Question

All the jacks, queens, kings and aces of a regular 52 cards deck are taken out. The 16 cards are thoroughly shuffled and my opponent, a person who always tells the truth, simultaneously drawn two cards at random and says, ‘ I hold at least one ace’. The probability that he holds two aces are: -
(a) \[\dfrac{2}{8}\]
(b) \[\dfrac{4}{9}\]
(c) \[\dfrac{2}{3}\]
(d) \[\dfrac{1}{9}\]

Answer 1

Hint: Find the probability of drawing two aces from the 16 shuffled cards using the formula: - \[\dfrac{{}^{4}{{C}_{2}}}{{}^{16}{{C}_{2}}}\], here 16 is the total number of cards and 4 is the total number of aces. Now, find the probability to draw one ace and one more card other than ace from the remaining 12 cards. The required expression will be \[\dfrac{{}^{4}{{C}_{1}}\times {}^{12}{{C}_{1}}}{{}^{16}{{C}_{2}}}\]. Add the two obtained probabilities to determine the probability of drawing at least one ace. Finally, use conditional probability to determine the probability of holding two aces given that the opponent has at least one ace by dividing \[\dfrac{{}^{4}{{C}_{2}}}{{}^{16}{{C}_{2}}}\] with the sum of \[\dfrac{{}^{4}{{C}_{2}}}{{}^{16}{{C}_{2}}}\] and \[\dfrac{{}^{4}{{C}_{1}}\times {}^{12}{{C}_{1}}}{{}^{16}{{C}_{2}}}\].

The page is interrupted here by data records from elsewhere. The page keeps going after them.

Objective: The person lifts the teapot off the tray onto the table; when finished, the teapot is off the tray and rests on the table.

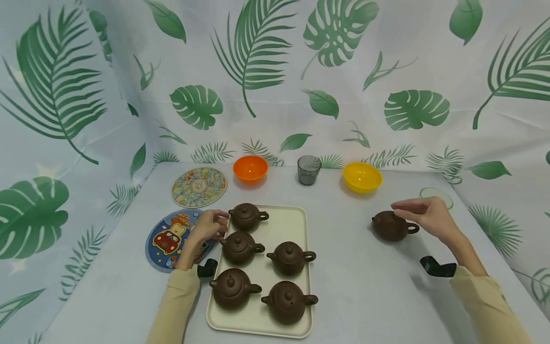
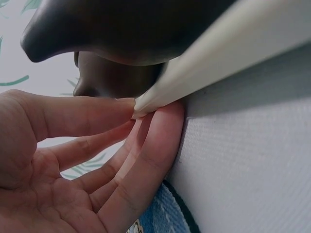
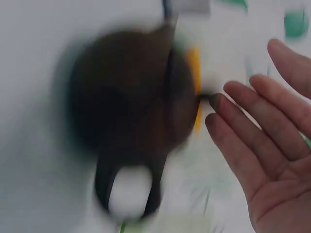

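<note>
Five dark brown clay teapots sit in two rows on a cream rectangular plastic tray (image 1: pixel 296 217), while a sixth brown clay teapot (image 1: pixel 388 226) stands alone on the pale grey counter (image 1: pixel 356 277), well right of the tray. The left hand (image 1: pixel 208 225) steadies the tray's far left corner, fingertips (image 2: pixel 146 109) curled against its rim beside the nearest pot. The right hand (image 1: pixel 423 212) hovers flat over the lone teapot, fingers straight and apart, gripping nothing, wrist raised and forearm angled in from the right.

An orange bowl (image 1: pixel 250 168), grey cup (image 1: pixel 308 169) and yellow bowl (image 1: pixel 362 177) line the table's (image 1: pixel 356 286) far edge.
</note>
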`<state>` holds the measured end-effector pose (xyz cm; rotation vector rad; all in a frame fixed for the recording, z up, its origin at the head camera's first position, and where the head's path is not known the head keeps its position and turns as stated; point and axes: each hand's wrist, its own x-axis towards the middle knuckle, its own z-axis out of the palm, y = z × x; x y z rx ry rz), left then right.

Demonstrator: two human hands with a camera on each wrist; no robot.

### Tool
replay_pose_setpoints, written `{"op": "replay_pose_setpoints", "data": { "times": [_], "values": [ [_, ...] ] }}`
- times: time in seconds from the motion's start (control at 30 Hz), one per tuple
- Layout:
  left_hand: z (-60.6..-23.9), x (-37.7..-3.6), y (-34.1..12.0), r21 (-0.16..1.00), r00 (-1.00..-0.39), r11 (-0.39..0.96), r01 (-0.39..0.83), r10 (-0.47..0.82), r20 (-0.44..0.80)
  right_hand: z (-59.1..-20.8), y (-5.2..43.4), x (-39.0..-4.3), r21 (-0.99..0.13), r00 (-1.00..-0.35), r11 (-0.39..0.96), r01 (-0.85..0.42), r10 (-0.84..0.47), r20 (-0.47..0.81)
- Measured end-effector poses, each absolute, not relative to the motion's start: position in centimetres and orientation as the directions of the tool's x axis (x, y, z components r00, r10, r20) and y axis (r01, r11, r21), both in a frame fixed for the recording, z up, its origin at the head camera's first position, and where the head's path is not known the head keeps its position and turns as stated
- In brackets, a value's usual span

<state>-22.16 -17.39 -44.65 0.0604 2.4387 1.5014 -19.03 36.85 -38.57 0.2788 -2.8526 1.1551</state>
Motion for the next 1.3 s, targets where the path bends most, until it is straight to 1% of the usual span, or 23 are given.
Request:
{"op": "replay_pose_setpoints", "data": {
  "times": [0.1, 0.33, 0.5, 0.67, 0.83, 1.03, 1.13, 1.3],
  "values": [
    [-44.6, -22.1, -17.4, 0.879, -0.963, 0.466, -0.104, 0.175, -0.207, -38.0, 32.8, -20.0, -0.702, -0.973, 0.676, -0.223, -0.202, 0.115],
    [-44.8, -22.3, -17.3, 0.878, -0.962, 0.467, -0.108, 0.174, -0.211, -38.5, 23.0, -23.0, -0.757, -0.929, 0.581, -0.301, -0.358, 0.095],
    [-45.0, -22.3, -17.3, 0.88, -0.963, 0.466, -0.096, 0.181, -0.201, -39.1, 17.0, -25.0, -0.735, -0.872, 0.543, -0.407, -0.471, 0.135],
    [-45.1, -22.3, -17.3, 0.884, -0.962, 0.458, -0.098, 0.183, -0.201, -39.9, 12.5, -26.3, -0.712, -0.833, 0.53, -0.461, -0.535, 0.14],
    [-45.2, -22.3, -17.2, 0.885, -0.962, 0.454, -0.109, 0.176, -0.209, -40.3, 9.6, -26.7, -0.685, -0.779, 0.517, -0.514, -0.615, 0.12],
    [-45.1, -22.1, -17.2, 0.883, -0.96, 0.457, -0.109, 0.183, -0.213, -40.1, 7.9, -26.8, -0.636, -0.725, 0.537, -0.554, -0.687, 0.051],
    [-45.0, -22.0, -17.3, 0.885, -0.959, 0.451, -0.114, 0.182, -0.216, -40.1, 7.4, -26.9, -0.615, -0.715, 0.557, -0.558, -0.699, 0.015],
    [-44.9, -22.0, -17.3, 0.882, -0.962, 0.457, -0.113, 0.172, -0.212, -40.4, 7.1, -27.1, -0.599, -0.722, 0.588, -0.544, -0.692, -0.023]
  ]
}}
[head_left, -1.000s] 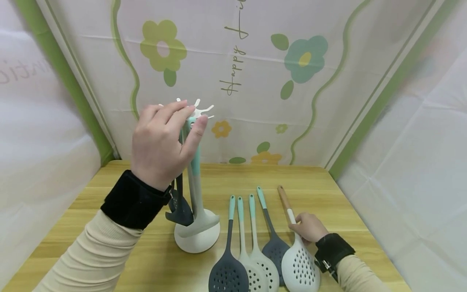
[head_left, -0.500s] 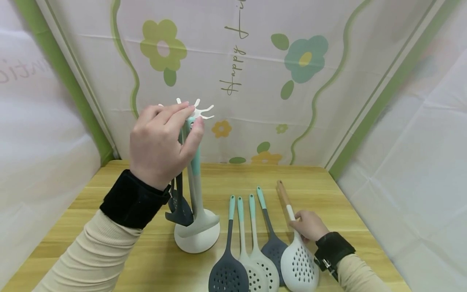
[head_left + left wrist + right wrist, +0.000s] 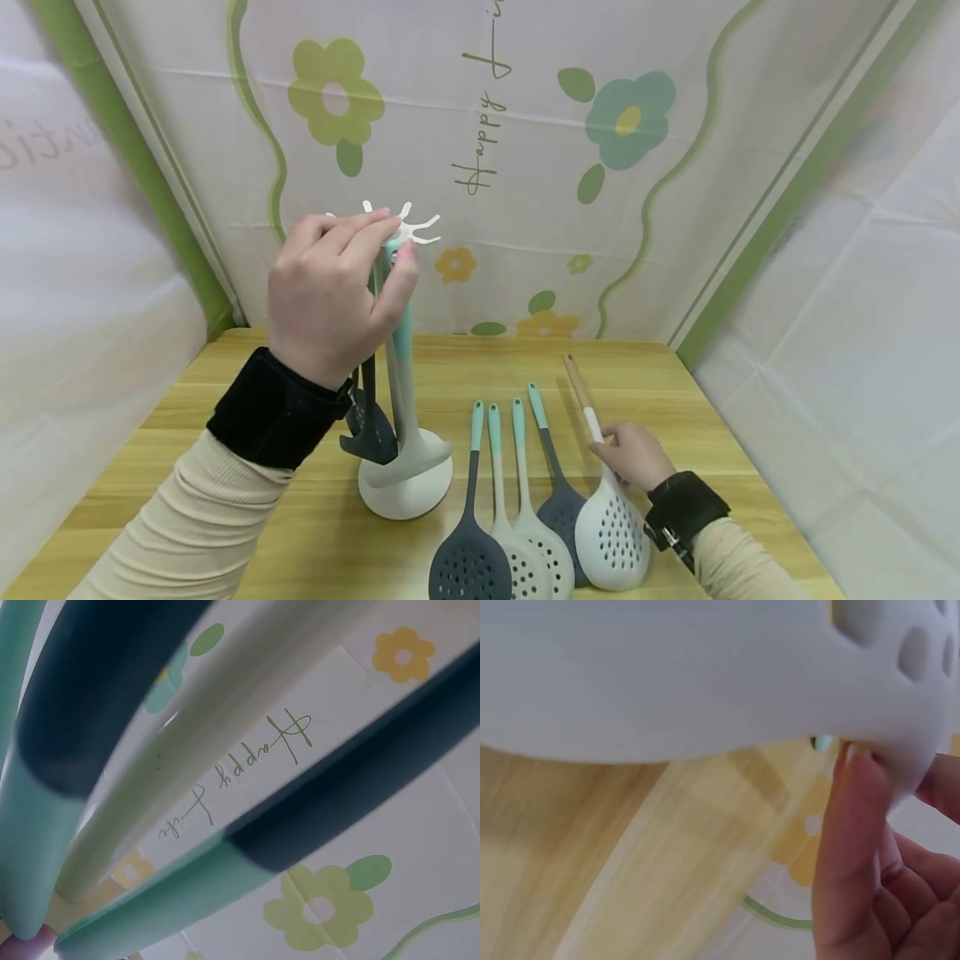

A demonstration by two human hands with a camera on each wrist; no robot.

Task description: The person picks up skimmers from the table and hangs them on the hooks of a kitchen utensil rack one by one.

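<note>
A white utensil stand (image 3: 406, 487) with hooked arms (image 3: 417, 229) at its top holds hanging utensils with teal and dark handles (image 3: 187, 877). My left hand (image 3: 335, 296) is raised at the top of the stand, its fingertips pinching a teal handle end just under the hooks. My right hand (image 3: 633, 456) grips the neck of a white perforated skimmer (image 3: 611, 537) with a wooden handle (image 3: 577, 383). The skimmer is tilted up off the wooden table (image 3: 675, 392). The right wrist view shows its white perforated bowl (image 3: 705, 667) close above my fingers (image 3: 851, 847).
Several more utensils lie side by side on the table in front of the stand: a dark slotted spoon (image 3: 468, 567), two white ones (image 3: 536, 542) and a dark one (image 3: 562, 508). A flowered cloth backdrop (image 3: 480, 125) closes the back and sides.
My right hand has lifted the white skimmer, so its wooden handle points higher and its bowl has shifted slightly left. The left hand has stayed at the top of the stand.
</note>
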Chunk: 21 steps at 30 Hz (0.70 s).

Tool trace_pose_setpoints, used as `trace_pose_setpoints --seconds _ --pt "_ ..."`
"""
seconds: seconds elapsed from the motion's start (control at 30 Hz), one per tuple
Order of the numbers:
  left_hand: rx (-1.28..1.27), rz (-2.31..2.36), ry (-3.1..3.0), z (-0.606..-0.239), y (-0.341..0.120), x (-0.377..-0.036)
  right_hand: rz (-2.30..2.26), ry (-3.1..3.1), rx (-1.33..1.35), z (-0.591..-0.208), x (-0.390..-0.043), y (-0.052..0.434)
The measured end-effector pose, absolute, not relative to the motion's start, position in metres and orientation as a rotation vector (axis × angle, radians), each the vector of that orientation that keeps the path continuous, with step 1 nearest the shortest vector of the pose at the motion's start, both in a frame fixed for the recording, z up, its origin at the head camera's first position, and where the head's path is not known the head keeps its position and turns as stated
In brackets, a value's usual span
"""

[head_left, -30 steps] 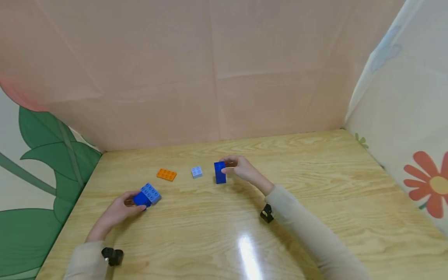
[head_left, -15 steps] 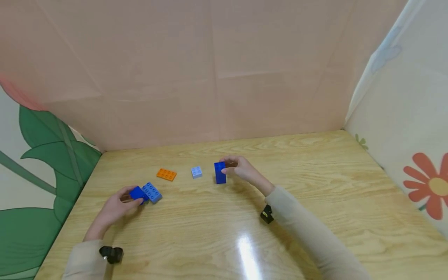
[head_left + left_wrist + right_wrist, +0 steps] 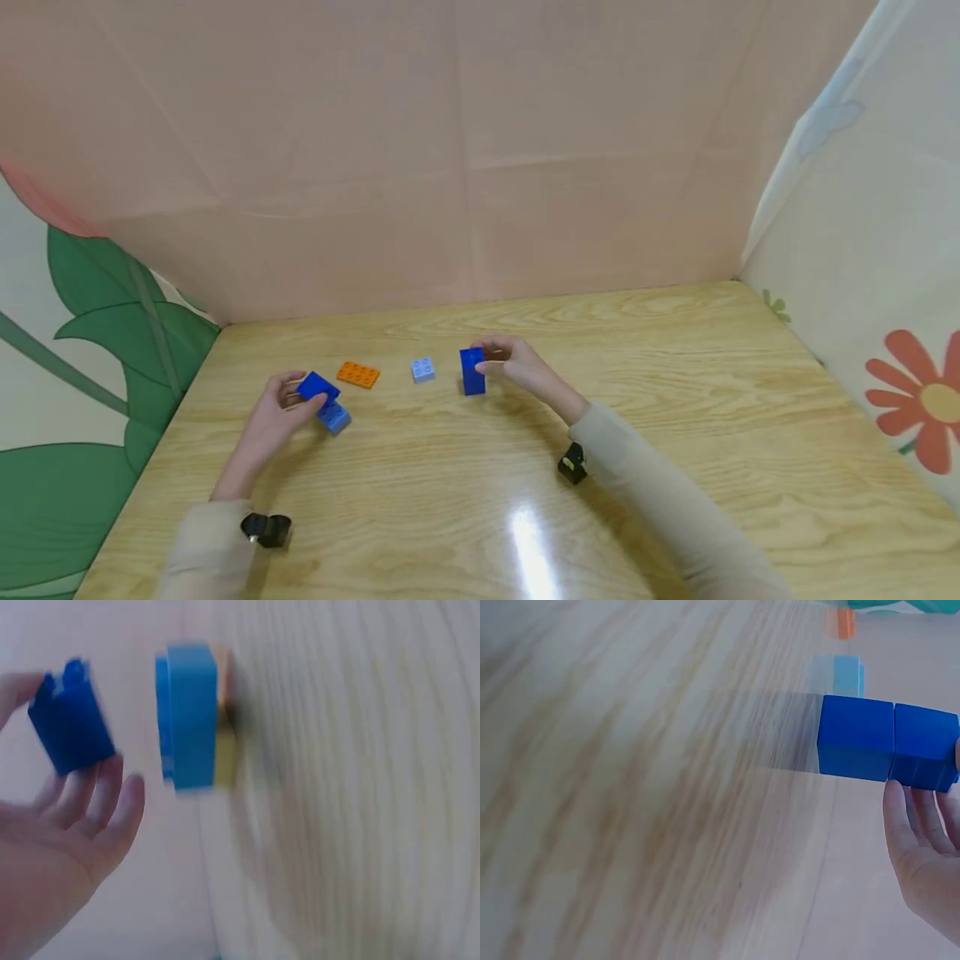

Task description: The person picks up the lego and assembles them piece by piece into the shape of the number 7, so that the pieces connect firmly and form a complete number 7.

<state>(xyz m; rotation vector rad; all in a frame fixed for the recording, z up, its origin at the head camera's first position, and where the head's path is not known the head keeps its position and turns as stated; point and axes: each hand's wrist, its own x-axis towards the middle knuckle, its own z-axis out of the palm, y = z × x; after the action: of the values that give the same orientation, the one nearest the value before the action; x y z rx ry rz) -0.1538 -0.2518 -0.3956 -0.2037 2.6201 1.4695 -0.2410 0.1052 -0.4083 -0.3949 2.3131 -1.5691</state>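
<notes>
A small dark blue brick [image 3: 317, 386] is being held in the left hand [image 3: 272, 414], pinched between thumb and curled fingers [image 3: 112, 796] and lifted just clear of the wooden surface [image 3: 675, 400]; a medium blue plate [image 3: 334, 416] is lying on the surface just beside and below it, apart from the brick in the left wrist view. A tall dark blue stack [image 3: 472, 371] is being steadied upright by the right hand [image 3: 522, 366], its fingers [image 3: 911, 825] curled against the stack's side, the base resting on the surface. Between the two hands, an orange plate [image 3: 357, 374] and a light blue brick [image 3: 423, 369] are lying flat, well apart from each other and from the stack. All pieces are being kept in the far left half of the surface; the near half and the whole right side are being left as open room. The far edge is being closed by a pink backdrop [image 3: 465, 150], the sides by printed sheets. Containers: none to be recorded.
</notes>
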Motion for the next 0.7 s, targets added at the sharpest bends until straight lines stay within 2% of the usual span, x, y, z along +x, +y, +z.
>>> trace_pose_setpoints --seconds 0.43,0.7 --pt "-0.264 1.839 2.497 -0.378 -0.183 -0.179 -1.521 2.311 -0.400 -0.407 -0.242 0.108" --pt "-0.261 1.911 2.489 -0.378 -0.149 -0.193 -1.418 2.437 -0.512 -0.409 -0.244 0.107"
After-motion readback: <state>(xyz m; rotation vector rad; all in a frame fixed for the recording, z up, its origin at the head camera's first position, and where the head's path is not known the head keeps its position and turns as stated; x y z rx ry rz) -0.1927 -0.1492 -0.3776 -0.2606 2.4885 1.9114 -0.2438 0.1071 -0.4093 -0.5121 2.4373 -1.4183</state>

Complete step by step answer:
We have been given that the opponent always tells the truth, that means it is true that he is holding at least one ace. Opponent draws two cards.
\[\Rightarrow \]Probability of drawing one ace and one other card,
\[=\dfrac{{}^{4}{{C}_{1}}\times {}^{12}{{C}_{1}}}{{}^{16}{{C}_{2}}}\], since there are 4 aces and 12 cards other than aces
Also, probability of drawing two aces,
\[=\dfrac{{}^{4}{{C}_{2}}}{{}^{16}{{C}_{2}}}\]
Therefore, probability of drawing at least one ace
= Probability of drawing 1 ace + Probability of drawing two ace.
\[=\dfrac{{}^{4}{{C}_{1}}\times {}^{12}{{C}_{1}}}{{}^{16}{{C}_{2}}}+\dfrac{{}^{4}{{C}_{2}}}{{}^{16}{{C}_{2}}}=\dfrac{\left( {}^{4}{{C}_{1}}\times {}^{12}{{C}_{1}} \right)+{}^{4}{{C}_{2}}}{{}^{16}{{C}_{2}}}\]
Now, we have to find the probability of holding two aces with given condition is, opponent is holding one ace.
\[\Rightarrow \] Required probability
= (Probability of drawing 2 aces) / (Probability of drawing at least 1 ace)
\[\begin{align}
  & =\dfrac{\dfrac{{}^{4}{{C}_{2}}}{{}^{16}{{C}_{2}}}}{\dfrac{\left( {}^{4}{{C}_{1}}\times {}^{12}{{C}_{1}} \right)+{}^{4}{{C}_{2}}}{{}^{16}{{C}_{2}}}} \\
 & =\dfrac{{}^{4}{{C}_{2}}}{{}^{4}{{C}_{1}}\times {}^{12}{{C}_{1}}+{}^{4}{{C}_{2}}} \\
 & =\dfrac{6}{4\times 12+6} \\
 & =\dfrac{6}{54} \\
 & =\dfrac{1}{9} \\
\end{align}\]

So, the correct answer is “Option D”.

Note: One may note that this question cannot be solved by simple probability because it contains condition and hence we need the concept of conditional probability. You may see that when we have drawn one ace then we have used the expression \[{}^{4}{{C}_{1}}\times {}^{12}{{C}_{1}}\], this is because two cards are drawn in which one must be ace and the other must not be ace. So, there are 4 aces and 12 cards other than ace so the other card must be drawn from these 12 cards only.